Нам принесли шурпу, и мы замолчали. Но Афанди и после того, как паренек удалился, сидел с плотно сжатыми губами. И с таким выражением лица, будто что-то считал в уме.

Наши с Алишером взгляды встретились. Алишер едва заметно кивнул.

– Скажи, Антон, – произнес наконец Афанди. – Если твой друг расстроился, когда его любимая женщина ушла от него… так расстроился, что решил покинуть этот мир… а ты пришел к нему и месяц жил у него, с утра до вечера пил вино, заставлял ходить в гости и рассказывал, как много вокруг других красивых женщин… это считается спасением жизни?

– Я думаю, зависит от того, действительно ли друг готов был расстаться с жизнью от любви, – осторожно сказал я. – Каждому мужчине, который пережил подобное, казалось, что незачем жить. Но очень, очень редко они кончали с собой. Ну, разве что были глупыми безусыми юнцами.

Афанди снова замолчал.

А у меня, будто дождавшись паузы, звякнул телефон.

Я достал трубку в полной уверенности, что звонит либо Гесер, которому доложили о случившемся, либо Светлана, почувствовавшая неладное. Но никакого номера или имени на дисплее не было. Он просто светился ровным серым светом.

– Да? – произнес я.

– Антон? – спросил голос. Знакомый голос с легким прибалтийским акцентом.

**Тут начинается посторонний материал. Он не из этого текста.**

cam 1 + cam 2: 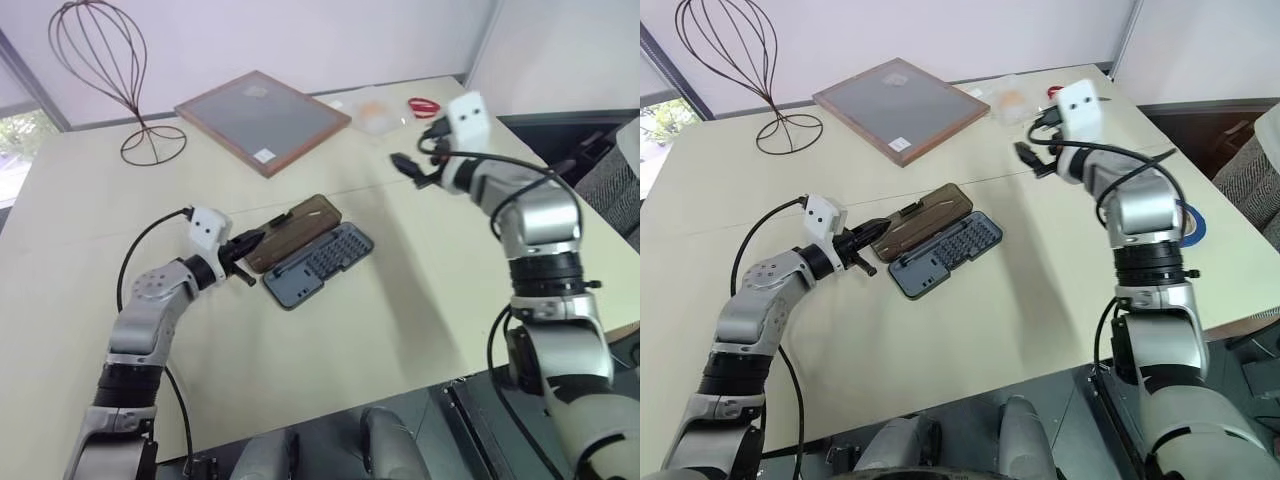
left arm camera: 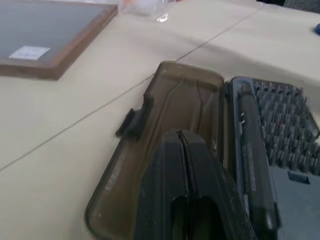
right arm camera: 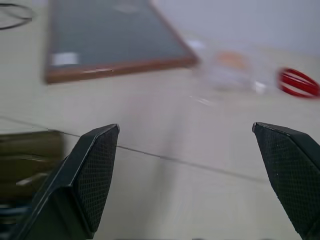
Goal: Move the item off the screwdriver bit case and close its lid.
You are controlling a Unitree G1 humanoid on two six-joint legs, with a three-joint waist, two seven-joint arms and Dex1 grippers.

– Эдгар? – обрадованно воскликнул я. Нормальный Иной звонку Инквизитора радоваться не станет. Тем более если этот Инквизитор – бывший Темный маг. Но сейчас была слишком нестандартная ситуация. Лучше уж Эдгар, чем незнакомый ревнитель равновесия, увешанный амулетами с ног до головы и подозревающий в преступлениях всех и вся.

– Антон, ты в Самарканде. – Эдгар, конечно, не спрашивал, а утверждал. – Что там творится? Наши провешивают портал от Амстердама до Ташкента!

– А почему до Ташкента? – не понял я.

– Проще. Этой трассой хоть раз пользовались, – пояснил Эдгар. – Так что там у вас?

– Про Эдинбург знаешь?

Эдгар только насмешливо фыркнул. Да уж, задал я вопрос. В Инквизиции вряд ли остались даже стажеры, не слыхавшие про попытку похитить артефакт Мерлина. Что уж говорить об опытных сотрудниках.

– Судя по всему, та же команда. Только там они пользовались услугами наемников. А здесь задурили головы местным военным и полицейским. Все в амулетах и чарах, пули заговорены…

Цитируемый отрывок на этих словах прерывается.